In Jongwe v State 2002 (2) ZLR 209 (S) the Supreme Court set out guidelines on what a court should consider in assessing the risk of abscondment.  These factors are: the nature of the charges, the likely penalty upon conviction, the strength of the state case, the accused’s ability to flee to a foreign country, past responses to being released on bail and the assurances given of the intention to stand trial.

In casu the evidence is circumstantial.  Whilst in such an application the court is not enjoined to go further and make definitive pronouncements on the possibility of a conviction, it can however comment on the strength of the state case based on the evidence as articulated in Form 242.

Can it be said the fact that the deceased was last seen in the custody of the applicants, the report of unlawful entry and theft was not recorded and the applicants were observed at some stage assaulting the deceased clearly call for the drawing of only one reasonable inference and that being that the deceased died as a result of an assault perpetrated by the applicants?

I would say that is debatable and that being so it cannot be said the state case is so strong and the likelihood of a conviction for murder equally strong so much so that the applicants will be induced to flee from justice.

This, coupled with the fact that there is nothing to show that the applicants exhibited such an intention tends to work in favour of the applicants.

The two applicants are Police Officers with the usual family responsibilities.  The second applicant is a holder of a passport but the first applicant has no travel documents.  There is nothing to show that they have the means to flee to some foreign land, one where there are no extradition facilities.

They both appear to have strong family ties in Zimbabwe and with the current travel restrictions due to the Covid 19 pandemic, the likelihood of them fleeing, even if they desire to, is well nigh impossible or very difficult.

The applicants are “first offenders” and so the issue of past responses to release on bail does not arise.  They both proffered an explanation regarding their innocence and their desire to stand trial.

That said, the only factors that are against them is the seriousness of the offence and the gravity of the possible penalty should a conviction ensue.

However the seriousness of the offence on its own is no reason to deny bail unless there are other factors.

2)	Interference with Witnesses/Evidence

The offence allegedly occurred in Beitbridge where the two Police Officers were based.  Applicants have provided alternative addresses where they are to stay and these addressed are not in Beitbridge.  The first applicant gave a Bulawayo address and the second applicant a Gwanda address.  Both have intimated that should reporting conditions be imposed, the respective Police stations would be where each one will be able to report.

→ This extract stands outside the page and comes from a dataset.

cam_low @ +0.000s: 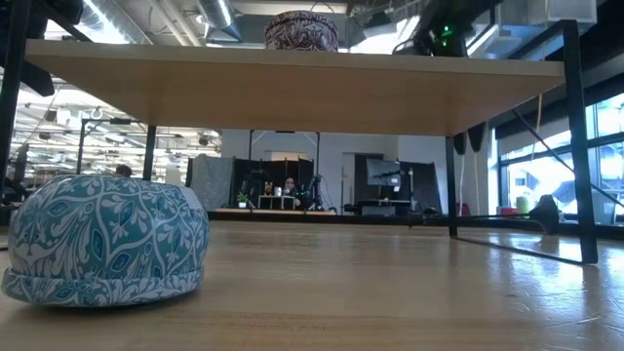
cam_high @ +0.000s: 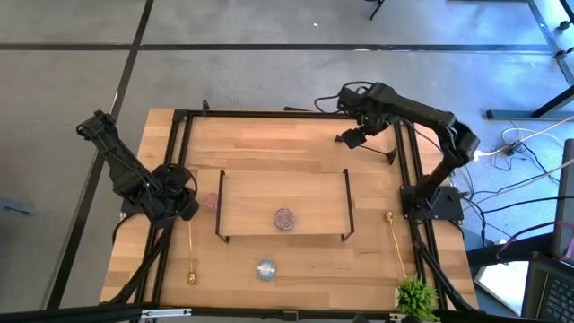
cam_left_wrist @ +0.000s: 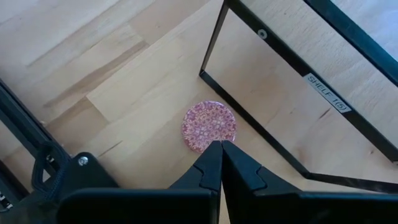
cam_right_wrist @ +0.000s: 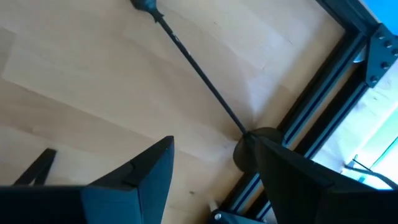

This to me allays the fear of interference with witnesses or investigations.  A suitable condition barring them from visiting the area where the offence was allegedly committed will also allay fears of interference with investigations.

The facts on Form 242 however appear to suggest that the body was burnt after some body parts had been hacked off and these are the body parts which were recovered when one member of the search party stumbled on them.  What body parts are yet to be recovered then?  I get the impression that the issue of recovery of body parts was thrown in just so as to make a strong case for the denial of bail.

There has not been any suggestion tending to show the possibility of interference.  In Hussey v State (supra) the Supreme Court made it clear that there has to be more than just a bald assertion that the applicant is likely to interfere with witnesses.  Such an assertion must be well grounded; it is not so grounded in casu.

I do not lose sight of the fact that it is said the body was burnt but this must be looked at in light of the explanation given by the applicants.  To hold that because the body was burnt it means the applicants have exhibited an intention to interfere with evidence gives the impression that it has been factually proven that it was the applicants who burnt the body.  To hold so negates the principle relating to the presumption of innocence.

Counsel for the applicants cited State v Bennet 1976 (3) SA 652 where the court said:-

“It appears to me that, as an applicant has thus far not interfered with state investigations, the proper approach should be that, unless the state can say that there is a real risk that he will, not merely may interfere, there does not appear to me to be a reasonable possibility of such interference.”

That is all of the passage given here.